• YOUR OBJECTIVE
The response should consist of every line below, restated exactly, with no pictures.

• COLLECTED MATERIAL
• • • • • • •

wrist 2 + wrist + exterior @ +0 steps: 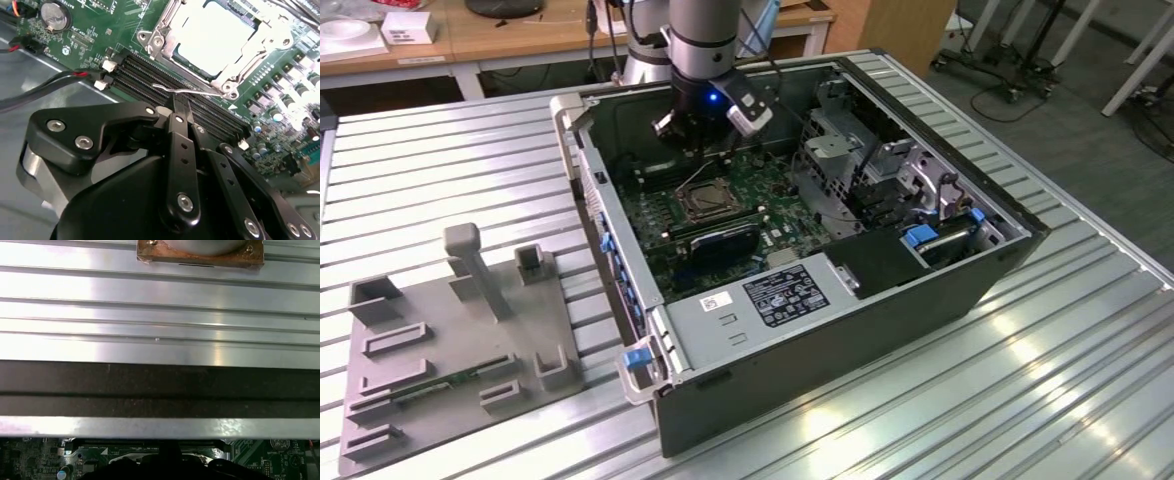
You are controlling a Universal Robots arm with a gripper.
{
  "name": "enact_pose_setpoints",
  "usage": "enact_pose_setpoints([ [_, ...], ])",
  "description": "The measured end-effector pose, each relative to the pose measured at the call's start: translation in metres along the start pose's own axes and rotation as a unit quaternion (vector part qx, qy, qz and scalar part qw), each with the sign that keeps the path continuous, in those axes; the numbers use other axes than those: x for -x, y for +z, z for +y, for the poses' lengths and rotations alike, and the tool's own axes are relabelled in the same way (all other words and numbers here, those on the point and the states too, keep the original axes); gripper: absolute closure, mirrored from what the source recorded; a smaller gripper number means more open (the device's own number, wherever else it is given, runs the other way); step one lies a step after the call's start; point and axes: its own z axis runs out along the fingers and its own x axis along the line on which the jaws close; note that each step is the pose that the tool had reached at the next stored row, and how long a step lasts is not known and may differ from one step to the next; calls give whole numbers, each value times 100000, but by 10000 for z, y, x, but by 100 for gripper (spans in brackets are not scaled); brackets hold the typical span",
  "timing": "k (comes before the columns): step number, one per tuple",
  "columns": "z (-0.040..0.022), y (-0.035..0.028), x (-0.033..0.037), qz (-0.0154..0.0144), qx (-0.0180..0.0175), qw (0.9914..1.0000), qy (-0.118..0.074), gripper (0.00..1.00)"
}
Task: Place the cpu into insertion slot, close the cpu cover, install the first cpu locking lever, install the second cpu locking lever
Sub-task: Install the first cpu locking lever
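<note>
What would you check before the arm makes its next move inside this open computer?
1. The cpu lies flat in the insertion slot: ok.
2. The cpu cover is down around the chip: ok, judging by the second wrist view.
3. The wire locking lever is hooked down: cannot tell. It runs along the socket's edge, beside the memory slots.
4. The gripper is close to that lever: ok, its tip sits just short of the wire.
5. The red and black cables are away from the socket: ok, they lie at the board's edge.
</note>
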Motion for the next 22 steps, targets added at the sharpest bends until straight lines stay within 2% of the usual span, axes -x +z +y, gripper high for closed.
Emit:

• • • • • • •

• SOLUTION
wrist 2 + wrist + exterior @ +0 steps: 
You are controlling a Universal Robots arm with a gripper.
{
  "name": "enact_pose_setpoints",
  "usage": "enact_pose_setpoints([ [_, ...], ])",
  "description": "The measured end-effector pose, each relative to the pose measured at the call's start: translation in metres along the start pose's own axes and rotation as a unit quaternion (vector part qx, qy, qz and scalar part qw), each with the sign that keeps the path continuous, in those axes; the numbers use other axes than those: x for -x, y for +z, z for +y, for the poses' lengths and rotations alike, and the tool's own axes are relabelled in the same way (all other words and numbers here, those on the point and the states too, keep the original axes); gripper: absolute closure, mirrored from what the source recorded; a smaller gripper number means more open (the device's own number, wherever else it is given, runs the other way); step one lies a step after the call's start; point and axes: its own z axis runs out along the fingers and its own x axis along the line on which the jaws close; note that each step is the pose that the tool had reached at the next stored row, and how long a step lasts is not known and may differ from one step to the next; calls give whole numbers, each value times 100000, but by 10000 for z, y, x, but by 100 for gripper (spans in brackets are not scaled); brackets hold the typical span",
  "timing": "k (comes before the columns): step number, one per tuple",
  "columns": "z (-0.040..0.022), y (-0.035..0.028), x (-0.033..0.037), qz (-0.0154..0.0144), qx (-0.0180..0.0175), qw (0.9914..1.0000), qy (-0.118..0.074), gripper (0.00..1.00)"
}
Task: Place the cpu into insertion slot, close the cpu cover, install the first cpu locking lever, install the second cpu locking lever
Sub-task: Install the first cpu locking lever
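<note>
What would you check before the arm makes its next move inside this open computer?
1. The cpu lies flat in the insertion slot: ok.
2. The cpu cover is down around the chip: ok, judging by the second wrist view.
3. The wire locking lever is hooked down: cannot tell. It runs along the socket's edge, beside the memory slots.
4. The gripper is close to that lever: ok, its tip sits just short of the wire.
5. The red and black cables are away from the socket: ok, they lie at the board's edge.
</note>
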Motion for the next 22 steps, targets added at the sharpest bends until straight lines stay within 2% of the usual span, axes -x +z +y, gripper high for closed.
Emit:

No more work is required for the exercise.